Exercise directions: Output, word for word, the lines of this listing that fall between the line with "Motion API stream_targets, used" and the line with "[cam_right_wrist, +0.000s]", counting both of those lines, and no others.

Data below:
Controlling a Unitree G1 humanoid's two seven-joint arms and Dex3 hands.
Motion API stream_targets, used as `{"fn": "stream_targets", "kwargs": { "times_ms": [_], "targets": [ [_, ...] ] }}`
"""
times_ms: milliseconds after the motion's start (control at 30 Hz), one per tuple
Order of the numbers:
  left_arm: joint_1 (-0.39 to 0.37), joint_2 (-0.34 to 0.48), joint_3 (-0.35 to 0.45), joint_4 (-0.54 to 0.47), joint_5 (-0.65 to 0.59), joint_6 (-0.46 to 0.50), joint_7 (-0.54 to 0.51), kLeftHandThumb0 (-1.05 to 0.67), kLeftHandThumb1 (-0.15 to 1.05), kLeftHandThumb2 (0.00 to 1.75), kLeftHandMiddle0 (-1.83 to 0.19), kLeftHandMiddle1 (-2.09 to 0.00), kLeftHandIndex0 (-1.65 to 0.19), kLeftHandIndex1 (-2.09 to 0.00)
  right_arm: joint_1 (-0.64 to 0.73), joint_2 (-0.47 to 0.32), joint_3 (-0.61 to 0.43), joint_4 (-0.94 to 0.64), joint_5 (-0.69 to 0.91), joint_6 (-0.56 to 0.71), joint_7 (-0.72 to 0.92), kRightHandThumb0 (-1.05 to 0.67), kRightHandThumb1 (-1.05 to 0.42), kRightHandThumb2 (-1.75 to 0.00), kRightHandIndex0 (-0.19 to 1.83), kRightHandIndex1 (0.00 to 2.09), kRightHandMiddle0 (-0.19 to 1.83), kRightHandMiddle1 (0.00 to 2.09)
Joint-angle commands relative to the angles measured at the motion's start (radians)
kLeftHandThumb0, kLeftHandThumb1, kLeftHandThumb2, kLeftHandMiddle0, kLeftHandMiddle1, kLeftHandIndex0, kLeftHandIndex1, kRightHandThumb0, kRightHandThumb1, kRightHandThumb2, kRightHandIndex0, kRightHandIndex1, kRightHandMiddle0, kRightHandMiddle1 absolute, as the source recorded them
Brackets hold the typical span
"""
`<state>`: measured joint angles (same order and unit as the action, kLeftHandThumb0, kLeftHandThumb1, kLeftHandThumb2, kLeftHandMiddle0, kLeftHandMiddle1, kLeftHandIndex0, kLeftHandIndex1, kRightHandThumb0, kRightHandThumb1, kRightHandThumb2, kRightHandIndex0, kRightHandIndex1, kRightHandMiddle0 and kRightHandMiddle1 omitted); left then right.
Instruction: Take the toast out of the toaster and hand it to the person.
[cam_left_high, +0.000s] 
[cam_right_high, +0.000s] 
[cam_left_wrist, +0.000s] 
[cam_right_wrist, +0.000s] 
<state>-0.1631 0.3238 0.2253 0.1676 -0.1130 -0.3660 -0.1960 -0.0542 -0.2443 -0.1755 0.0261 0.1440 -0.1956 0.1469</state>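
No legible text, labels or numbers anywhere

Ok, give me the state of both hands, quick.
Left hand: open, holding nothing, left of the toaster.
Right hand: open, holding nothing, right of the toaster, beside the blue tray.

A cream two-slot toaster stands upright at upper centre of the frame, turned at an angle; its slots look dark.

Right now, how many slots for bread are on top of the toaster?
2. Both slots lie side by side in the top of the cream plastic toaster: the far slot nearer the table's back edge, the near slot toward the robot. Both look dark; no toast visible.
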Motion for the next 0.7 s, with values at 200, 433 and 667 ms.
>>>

Result of this exercise:
Motion API stream_targets, used as `{"fn": "stream_targets", "kwargs": { "times_ms": [_], "targets": [ [_, ...] ] }}`
"""
times_ms: milliseconds after the motion's start (control at 30 Hz), one per tuple
Order of the numbers:
  left_arm: joint_1 (-0.39 to 0.37), joint_2 (-0.34 to 0.48), joint_3 (-0.35 to 0.45), joint_4 (-0.54 to 0.47), joint_5 (-0.65 to 0.59), joint_6 (-0.46 to 0.50), joint_7 (-0.54 to 0.51), kLeftHandThumb0 (-1.05 to 0.67), kLeftHandThumb1 (-0.15 to 1.05), kLeftHandThumb2 (0.00 to 1.75), kLeftHandMiddle0 (-1.83 to 0.19), kLeftHandMiddle1 (-2.09 to 0.00), kLeftHandIndex0 (-1.65 to 0.19), kLeftHandIndex1 (-2.09 to 0.00)
  right_arm: joint_1 (-0.64 to 0.73), joint_2 (-0.47 to 0.32), joint_3 (-0.61 to 0.43), joint_4 (-0.94 to 0.64), joint_5 (-0.69 to 0.91), joint_6 (-0.56 to 0.71), joint_7 (-0.72 to 0.92), kRightHandThumb0 (-1.05 to 0.67), kRightHandThumb1 (-1.05 to 0.42), kRightHandThumb2 (-1.75 to 0.00), kRightHandIndex0 (-0.19 to 1.83), kRightHandIndex1 (0.00 to 2.09), kRightHandMiddle0 (-0.19 to 1.83), kRightHandMiddle1 (0.00 to 2.09)
Joint-angle commands relative to the angles measured at the motion's start (radians)
kLeftHandThumb0, kLeftHandThumb1, kLeftHandThumb2, kLeftHandMiddle0, kLeftHandMiddle1, kLeftHandIndex0, kLeftHandIndex1, kRightHandThumb0, kRightHandThumb1, kRightHandThumb2, kRightHandIndex0, kRightHandIndex1, kRightHandMiddle0, kRightHandMiddle1 absolute, as the source recorded them
Brackets hold the typical span
"""
`<state>`: measured joint angles (same order and unit as the action, kLeftHandThumb0, kLeftHandThumb1, kLeftHandThumb2, kLeftHandMiddle0, kLeftHandMiddle1, kLeftHandIndex0, kLeftHandIndex1, kRightHandThumb0, kRightHandThumb1, kRightHandThumb2, kRightHandIndex0, kRightHandIndex1, kRightHandMiddle0 and kRightHandMiddle1 omitted); left then right.
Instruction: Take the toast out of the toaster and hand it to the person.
[cam_left_high, +0.000s] 
[cam_right_high, +0.000s] 
[cam_left_wrist, +0.000s] 
[cam_right_wrist, +0.000s] 

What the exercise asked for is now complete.